Warren Buffett will auction his 2001 Lincoln Town Car on eBay Inc.'s Web site to benefit a nonprofit group that offers educational and recreational programs for girls.
The world's second-richest person will donate proceeds to Girls Inc., which serves girls ages 6 to 18 in high-risk, underserved areas, such as some inner cities, in the United States and Canada.
Buffett's daughter Susie sits on the board of the New York-based nonprofit, and had suggested the auction to her father.
"It is one of the best organizations I've ever been involved with," Susie Buffett said in an interview. "Because of my involvement, he (Warren Buffett) knows the local people quite well, and has come to know some of the people on the national board. He is aware of what an outstanding organization it is."
Warren Buffett's Signature series Town Car has a light gold exterior and 14,000 miles on the clock.
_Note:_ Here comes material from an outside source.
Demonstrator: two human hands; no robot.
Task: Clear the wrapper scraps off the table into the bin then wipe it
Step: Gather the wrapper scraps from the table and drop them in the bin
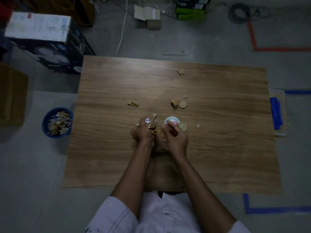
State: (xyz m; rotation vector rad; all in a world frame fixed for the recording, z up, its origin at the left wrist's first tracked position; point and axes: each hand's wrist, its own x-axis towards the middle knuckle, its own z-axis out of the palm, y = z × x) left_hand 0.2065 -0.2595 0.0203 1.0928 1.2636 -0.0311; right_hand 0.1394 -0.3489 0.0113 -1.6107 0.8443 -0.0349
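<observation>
I bunch the gathered wrapper scraps [154,128] in my left hand [142,132], fingers curled round them, so one trip to the bin [44,126], on the floor off the worktop's [218,148] left edge, takes the lot. My right hand [175,137] sits just beside it with curled fingers; I cannot tell if it holds anything. Loose scraps [133,103] lie mid-worktop and toward the far edge. Both forearms reach in from the near edge.

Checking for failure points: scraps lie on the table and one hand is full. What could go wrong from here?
1. The left hand grips a heaped bunch of scraps; bits may fall on the way to the bin, on the floor off the left side of the table.
2. The far scrap and small crumb could be missed before wiping.
</observation>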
Buffett stopped driving the car about three months ago when he bought a Cadillac DTS.
The auction will take place from September 12 to 22, with an opening bid of $25,000. Warren Buffett will throw in the car's "THRIFTY" license plate.
An eBay auction would be the third this year for the 75-year-old chairman of Omaha, Nebraska-based insurance and investment company Berkshire Hathaway Inc..
In June, Buffett auctioned a steakhouse lunch for up to eight people to a Palo Alto, California investor for $620,100. In May, a Buffett-autographed ukulele went for $11,211.11.
Buffett made philanthropic news in June when he signed over about $37 billion, or 85 percent, of his own fortune to the Bill & Melinda Gates Foundation and four charities in the name of his late wife, Susan, and children Susie, Howard and Peter.
The $25,000 opening bid is roughly twice as much as a private party might fetch for a 2001 Town Car like Buffett's, according to Edmunds.com.
Bids could go higher. In June, Buffett told BusinessWeek's online edition that he once auctioned a wallet to benefit Girls Inc.
"My dad made a joke that the wallet went for $215,000, and the car weighs 4,000 times more," Susie Buffett said.